-------- DATA SHOWN --------
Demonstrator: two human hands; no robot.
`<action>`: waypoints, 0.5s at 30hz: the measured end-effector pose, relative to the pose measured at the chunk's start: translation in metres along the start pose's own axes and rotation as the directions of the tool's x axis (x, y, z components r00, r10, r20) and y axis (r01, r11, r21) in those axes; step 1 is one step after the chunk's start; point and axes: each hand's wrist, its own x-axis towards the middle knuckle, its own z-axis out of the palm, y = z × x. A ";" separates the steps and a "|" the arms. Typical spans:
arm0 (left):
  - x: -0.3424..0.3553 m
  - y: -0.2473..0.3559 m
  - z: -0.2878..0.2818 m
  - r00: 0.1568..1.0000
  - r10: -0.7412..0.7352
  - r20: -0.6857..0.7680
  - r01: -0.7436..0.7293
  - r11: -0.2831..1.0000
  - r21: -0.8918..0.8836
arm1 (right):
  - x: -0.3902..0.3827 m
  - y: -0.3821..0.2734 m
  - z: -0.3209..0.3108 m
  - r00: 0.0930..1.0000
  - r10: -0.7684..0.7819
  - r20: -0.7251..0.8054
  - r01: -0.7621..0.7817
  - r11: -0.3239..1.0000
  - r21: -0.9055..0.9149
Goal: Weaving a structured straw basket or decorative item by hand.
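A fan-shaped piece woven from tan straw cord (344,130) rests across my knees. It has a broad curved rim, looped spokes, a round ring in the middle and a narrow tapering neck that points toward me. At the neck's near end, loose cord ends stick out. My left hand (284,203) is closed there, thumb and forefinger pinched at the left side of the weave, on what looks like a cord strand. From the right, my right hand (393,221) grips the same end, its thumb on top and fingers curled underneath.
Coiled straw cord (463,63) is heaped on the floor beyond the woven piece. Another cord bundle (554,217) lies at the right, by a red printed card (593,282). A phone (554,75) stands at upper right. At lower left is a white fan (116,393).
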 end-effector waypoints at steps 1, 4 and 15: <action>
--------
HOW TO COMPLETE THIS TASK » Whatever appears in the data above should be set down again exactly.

SOLUTION BELOW »
Demonstrator: two human hands; no robot.
`<action>`: waypoints, 0.5s at 30hz: the measured end-effector pose, relative to the pose measured at the chunk's start: translation in metres along the start pose's own axes and rotation as the directions of the tool's x axis (x, y, z components r00, r10, r20) and y axis (r01, r11, r21) in those axes; step 1 is one step after the chunk's start; point and axes: each hand's wrist, its own x-axis towards the middle knuckle, its own z-axis out of the palm, y = z × x. A ";" separates the steps and a "|" the arms. Typical spans:
arm0 (left):
  - x: -0.3424..0.3553 m
  - y: -0.2473..0.3559 m
  - z: -0.2878..0.2818 m
  - r00: 0.1568..1.0000
  - r10: -0.7412..0.7352
  - r20: -0.6857..0.7680
  - r01: -0.7436..0.7293
  - r11: -0.2831..1.0000
  - r21: -0.8918..0.8836
arm1 (right):
  - x: -0.3902..0.3827 m
  - y: -0.3821..0.2734 m
  - z: -0.3209..0.3108 m
  - r00: 0.0930..1.0000
  - r10: -0.7684..0.7819
  - r20: -0.7251..0.8054
  - r01: -0.7621..0.7817
  - r11: -0.3239..1.0000
  - r21: -0.9055..0.9149
Goal: Weaving a structured straw basket or decorative item by hand.
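A fan-shaped piece woven from tan straw cord (344,130) rests across my knees. It has a broad curved rim, looped spokes, a round ring in the middle and a narrow tapering neck that points toward me. At the neck's near end, loose cord ends stick out. My left hand (284,203) is closed there, thumb and forefinger pinched at the left side of the weave, on what looks like a cord strand. From the right, my right hand (393,221) grips the same end, its thumb on top and fingers curled underneath.
Coiled straw cord (463,63) is heaped on the floor beyond the woven piece. Another cord bundle (554,217) lies at the right, by a red printed card (593,282). A phone (554,75) stands at upper right. At lower left is a white fan (116,393).
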 end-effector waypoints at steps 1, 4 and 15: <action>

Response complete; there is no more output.